(The Media Line) Israel’s Supreme Court on Monday issued a landmark ruling, ordering the government to award citizenship to a handful of residents who converted to Judaism through non-Orthodox institutions while living in Israel.
The case, which made its way through the justice system for more than 15 years, quickly and predictably turned into a hot topic for lawmakers across the political spectrum on Monday evening, and is expected to be featured prominently by both liberal and religious parties in the few weeks remaining until the March 23 elections.
In past rulings, the Supreme Court forced Jerusalem’s government to recognize as citizens those who came to Israel after converting to Judaism through the Reform or Conservative movements abroad.
The court also recently authorized residents living in Israel, who had undergone private Orthodox conversion in the country – as opposed to through the state-supervised process – to receive citizenship.
Monday’s decision, given after a decade and a half of government procrastination, extended this relief to those who converted through non-Orthodox routes in Israel.
Under the nation’s Law of Return, any person who was born to a Jewish mother, who has a Jewish father or grandfather, or themselves converted to Judaism, is entitled to Israeli citizenship.

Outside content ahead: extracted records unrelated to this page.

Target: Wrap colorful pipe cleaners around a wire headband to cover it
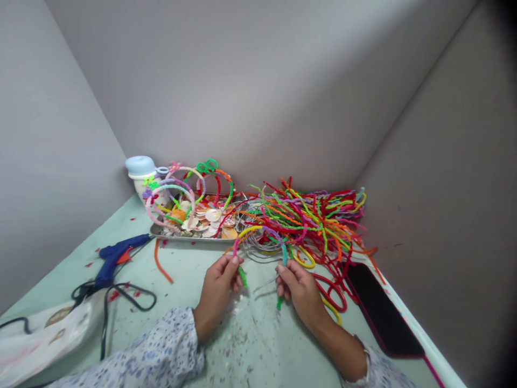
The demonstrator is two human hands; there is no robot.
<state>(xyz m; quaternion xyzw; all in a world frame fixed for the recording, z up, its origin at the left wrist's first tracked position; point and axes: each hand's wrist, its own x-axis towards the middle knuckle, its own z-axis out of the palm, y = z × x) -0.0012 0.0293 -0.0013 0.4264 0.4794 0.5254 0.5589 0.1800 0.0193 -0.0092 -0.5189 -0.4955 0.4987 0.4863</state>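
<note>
A multicoloured fuzzy arch (250,230), pink, yellow, purple and blue with green ends, stands between my hands near the middle of the table. My left hand (220,283) pinches its left leg, and a green end pokes out below the fingers. On the other side my right hand (299,288) is closed on the blue leg, with a green tip hanging below. A thin silver wire end (264,285) sticks out leftward by the right fingers. Behind the arch lie loops of silver wire (254,250).
A metal tray (194,240) holds shells and finished fuzzy hoops. Colourful pipe cleaners (315,215) are heaped behind right. A blue glue gun (111,261) with its cord lies left, a white-and-blue bottle (141,175) behind it. A black phone (385,310) lies right.
</note>
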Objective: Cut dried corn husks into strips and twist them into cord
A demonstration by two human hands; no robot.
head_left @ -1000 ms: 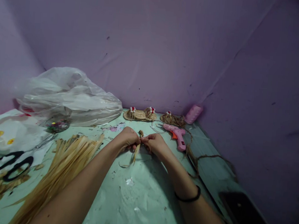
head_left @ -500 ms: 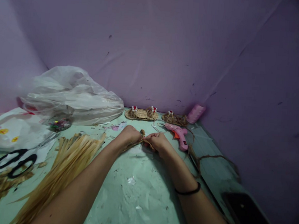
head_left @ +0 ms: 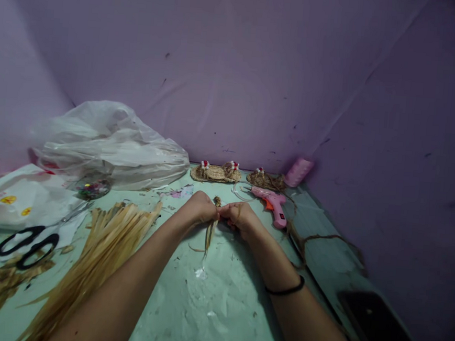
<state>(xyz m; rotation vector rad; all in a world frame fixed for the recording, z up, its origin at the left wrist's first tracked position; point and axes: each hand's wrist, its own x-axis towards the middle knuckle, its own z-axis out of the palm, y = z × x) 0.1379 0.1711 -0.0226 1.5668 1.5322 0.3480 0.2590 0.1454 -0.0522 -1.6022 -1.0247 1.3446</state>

That conversion clause, according to the justices’ interpretation, will now apply to Reform and Conservative converts in Israel as well as Orthodox ones.
“It’s really a trivial step for the court, since it recognized similar precedents in the past,” Dr. Shuki Friedman, director of the Center for Religion, Nation and State at the Israel Democracy Institute, told The Media Line.
“This isn’t groundbreaking, to be honest, it’s more symbolic than anything else. The main point here is the formal recognition of other streams of Judaism. The ultra-Orthodox are waging an all-out war against legitimizing anything that isn’t their form of Judaism,” Friedman said.
The judgment has already become a major point of contention in Israel’s current election campaign and was slammed by religious lawmakers, who vowed to overturn it via a bill in the next parliamentary session.
Interior Minister Aryeh Deri, who heads the Sephardic ultra-Orthodox Shas Party, panned the court’s decision and promised to pass a law “immediately following the elections,” cementing the Orthodox institutions as the only legally recognized method of conversion.
His partners in the Ashkenazi ultra-Orthodox United Torah Judaism Party called the verdict a “disaster for the term ‘Jewish State.’ For generations, the Jewish people recognized their faith and religion without forgeries and imitations.”
The justices’ “activism,” the ultra-Orthodox lawmakers warned, “threatens to tear us from within.”
“This isn’t groundbreaking, to be honest, it’s more symbolic than anything else. The main point here is the formal recognition of other streams of Judaism. The ultra-Orthodox are waging an all-out war against legitimizing anything that isn’t their form of Judaism.”
Yet, Chief Justice Esther Hayut in her ruling insisted the court had afforded parliament more than enough time to pass a coherent bill regulating the nation’s conversion process.
“Once it was made clear that the chances of reaching an agreed settlement of the issue were non-existent, and that a legislative process was also not on the horizon, a verdict is inevitable,” Hayut wrote in the decision.
“That certainly does not bar the Knesset from pouring additional or different content into the conversion concept, as it sees fit,” she added.
Kariv welcomed the ruling, saying it “protected Israel’s basic principles as the land of the entire Jewish people, and as a democratic country committed to its citizens’ religious freedoms.”
Kariv’s fellow petitioner, Nicole Maor, who is the director of Israel Religious Action’s Legal Aid Center for Olim (Jewish immigrants), vowed to oppose any legislative attempt by the movement’s political rivals that will endanger Monday’s ruling.
“This is crucial mainly for Israel’s relations with the Jewish Diaspora, it tells them everyone is welcome here,” Maor told The Media Line.
“Cursing us isn’t new, the threats to overturn this accomplishment by overriding bills isn’t new. But the harm that will be done to Israel’s connection with our fellow Jews abroad, if this is changed, will be so significant that I don’t believe any government will go down that road,” she said.
As for the how the Reform or Conservative conversion processes differ from the Orthodox one, Maor explains that they are actually quite similar.
“They both take about a year and include studying Judaism, committing to be a part of an established Jewish community, praying in synagogue, etc. The difference is in the subjects studied,” she said.
“This is crucial mainly for Israel’s relations with the Jewish Diaspora, it tells them everyone is welcome here.”
Instead of following the strict Orthodox method that “doesn’t recognize any advancements in Judaism over the years,” she explained, the Reform movement’s converts learn that the religion is “a living tree, which progresses and includes women, and equality and different views. It’s a pluralistic approach that is the antithesis to Orthodoxy.”
With exactly three weeks left until Israelis go to the polls for the fourth time in two years, Monday’s events may prove decisive in swaying the still many undecided voters.
“It’s clear this will stay on the public agenda,” Friedman said. “The separation of religion and state, as well as the Supreme Court’s perceived activism” which usually riles the conservative, right-wing vote, could now take center stage.